[GIVEN RECORDS Boundary: Start]

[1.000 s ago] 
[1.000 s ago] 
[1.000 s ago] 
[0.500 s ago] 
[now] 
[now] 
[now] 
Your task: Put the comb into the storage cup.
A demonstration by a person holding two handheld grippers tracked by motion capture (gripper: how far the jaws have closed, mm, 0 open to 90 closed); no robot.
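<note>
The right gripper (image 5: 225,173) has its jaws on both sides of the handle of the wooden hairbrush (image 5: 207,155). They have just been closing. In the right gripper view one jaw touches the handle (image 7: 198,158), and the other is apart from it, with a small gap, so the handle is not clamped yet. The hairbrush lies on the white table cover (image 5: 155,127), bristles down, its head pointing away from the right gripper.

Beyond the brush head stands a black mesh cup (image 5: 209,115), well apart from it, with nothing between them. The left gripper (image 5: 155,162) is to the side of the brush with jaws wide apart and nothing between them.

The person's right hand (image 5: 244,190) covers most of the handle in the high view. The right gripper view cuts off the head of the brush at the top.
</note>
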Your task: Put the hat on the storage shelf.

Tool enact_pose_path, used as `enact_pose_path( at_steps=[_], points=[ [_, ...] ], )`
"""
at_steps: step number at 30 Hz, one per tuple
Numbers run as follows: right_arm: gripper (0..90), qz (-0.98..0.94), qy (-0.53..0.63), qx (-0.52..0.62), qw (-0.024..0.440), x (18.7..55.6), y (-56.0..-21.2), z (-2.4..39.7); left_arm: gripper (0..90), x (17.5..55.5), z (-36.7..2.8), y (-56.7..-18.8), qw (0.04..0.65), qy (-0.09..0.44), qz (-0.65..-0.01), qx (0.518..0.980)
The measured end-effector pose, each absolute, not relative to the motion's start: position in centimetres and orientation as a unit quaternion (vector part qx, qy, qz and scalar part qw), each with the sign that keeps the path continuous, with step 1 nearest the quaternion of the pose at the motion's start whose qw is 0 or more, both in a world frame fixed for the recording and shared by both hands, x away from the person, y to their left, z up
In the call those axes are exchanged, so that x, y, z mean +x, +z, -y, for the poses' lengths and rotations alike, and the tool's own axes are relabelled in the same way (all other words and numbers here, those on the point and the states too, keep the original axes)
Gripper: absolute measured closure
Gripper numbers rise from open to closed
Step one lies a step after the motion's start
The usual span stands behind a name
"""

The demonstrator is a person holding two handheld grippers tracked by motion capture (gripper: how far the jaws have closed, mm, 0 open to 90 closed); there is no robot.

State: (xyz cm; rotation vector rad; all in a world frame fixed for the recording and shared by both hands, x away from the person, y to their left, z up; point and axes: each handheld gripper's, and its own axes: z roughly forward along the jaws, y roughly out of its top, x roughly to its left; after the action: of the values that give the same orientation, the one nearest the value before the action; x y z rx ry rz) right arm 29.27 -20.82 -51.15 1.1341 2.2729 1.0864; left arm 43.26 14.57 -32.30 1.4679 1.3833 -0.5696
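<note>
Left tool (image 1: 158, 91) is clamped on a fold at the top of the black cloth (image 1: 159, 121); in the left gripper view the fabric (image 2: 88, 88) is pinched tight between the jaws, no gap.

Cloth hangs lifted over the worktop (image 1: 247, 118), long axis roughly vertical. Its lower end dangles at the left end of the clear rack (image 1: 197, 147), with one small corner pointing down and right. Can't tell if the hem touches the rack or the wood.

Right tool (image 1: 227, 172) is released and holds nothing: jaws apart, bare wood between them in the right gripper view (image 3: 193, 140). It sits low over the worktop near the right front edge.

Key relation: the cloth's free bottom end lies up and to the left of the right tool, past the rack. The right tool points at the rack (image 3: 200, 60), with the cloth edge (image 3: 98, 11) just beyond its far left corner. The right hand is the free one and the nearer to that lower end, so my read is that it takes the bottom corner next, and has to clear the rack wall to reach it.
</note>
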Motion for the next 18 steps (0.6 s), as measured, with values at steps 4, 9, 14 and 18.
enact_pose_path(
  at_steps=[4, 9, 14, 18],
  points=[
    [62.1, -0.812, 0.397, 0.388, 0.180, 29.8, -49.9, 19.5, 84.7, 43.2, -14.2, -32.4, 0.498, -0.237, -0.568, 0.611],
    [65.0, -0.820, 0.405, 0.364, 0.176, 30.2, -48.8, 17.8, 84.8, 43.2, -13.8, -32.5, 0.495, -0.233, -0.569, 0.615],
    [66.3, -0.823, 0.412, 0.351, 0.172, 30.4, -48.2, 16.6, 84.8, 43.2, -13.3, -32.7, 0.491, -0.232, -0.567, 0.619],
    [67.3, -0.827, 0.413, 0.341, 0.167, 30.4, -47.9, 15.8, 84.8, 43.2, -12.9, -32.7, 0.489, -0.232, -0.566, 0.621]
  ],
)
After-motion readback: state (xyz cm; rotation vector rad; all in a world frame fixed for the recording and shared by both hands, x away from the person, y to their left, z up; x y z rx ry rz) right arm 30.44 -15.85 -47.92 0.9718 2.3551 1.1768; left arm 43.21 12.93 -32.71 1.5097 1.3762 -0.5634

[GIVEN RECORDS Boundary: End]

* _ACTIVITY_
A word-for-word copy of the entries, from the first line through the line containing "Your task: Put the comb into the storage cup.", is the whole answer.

* _ANSWER SPACE_
[1.000 s ago] 
[1.000 s ago] 
[1.000 s ago] 
[0.500 s ago] 
[now] 
[now] 
[now] 
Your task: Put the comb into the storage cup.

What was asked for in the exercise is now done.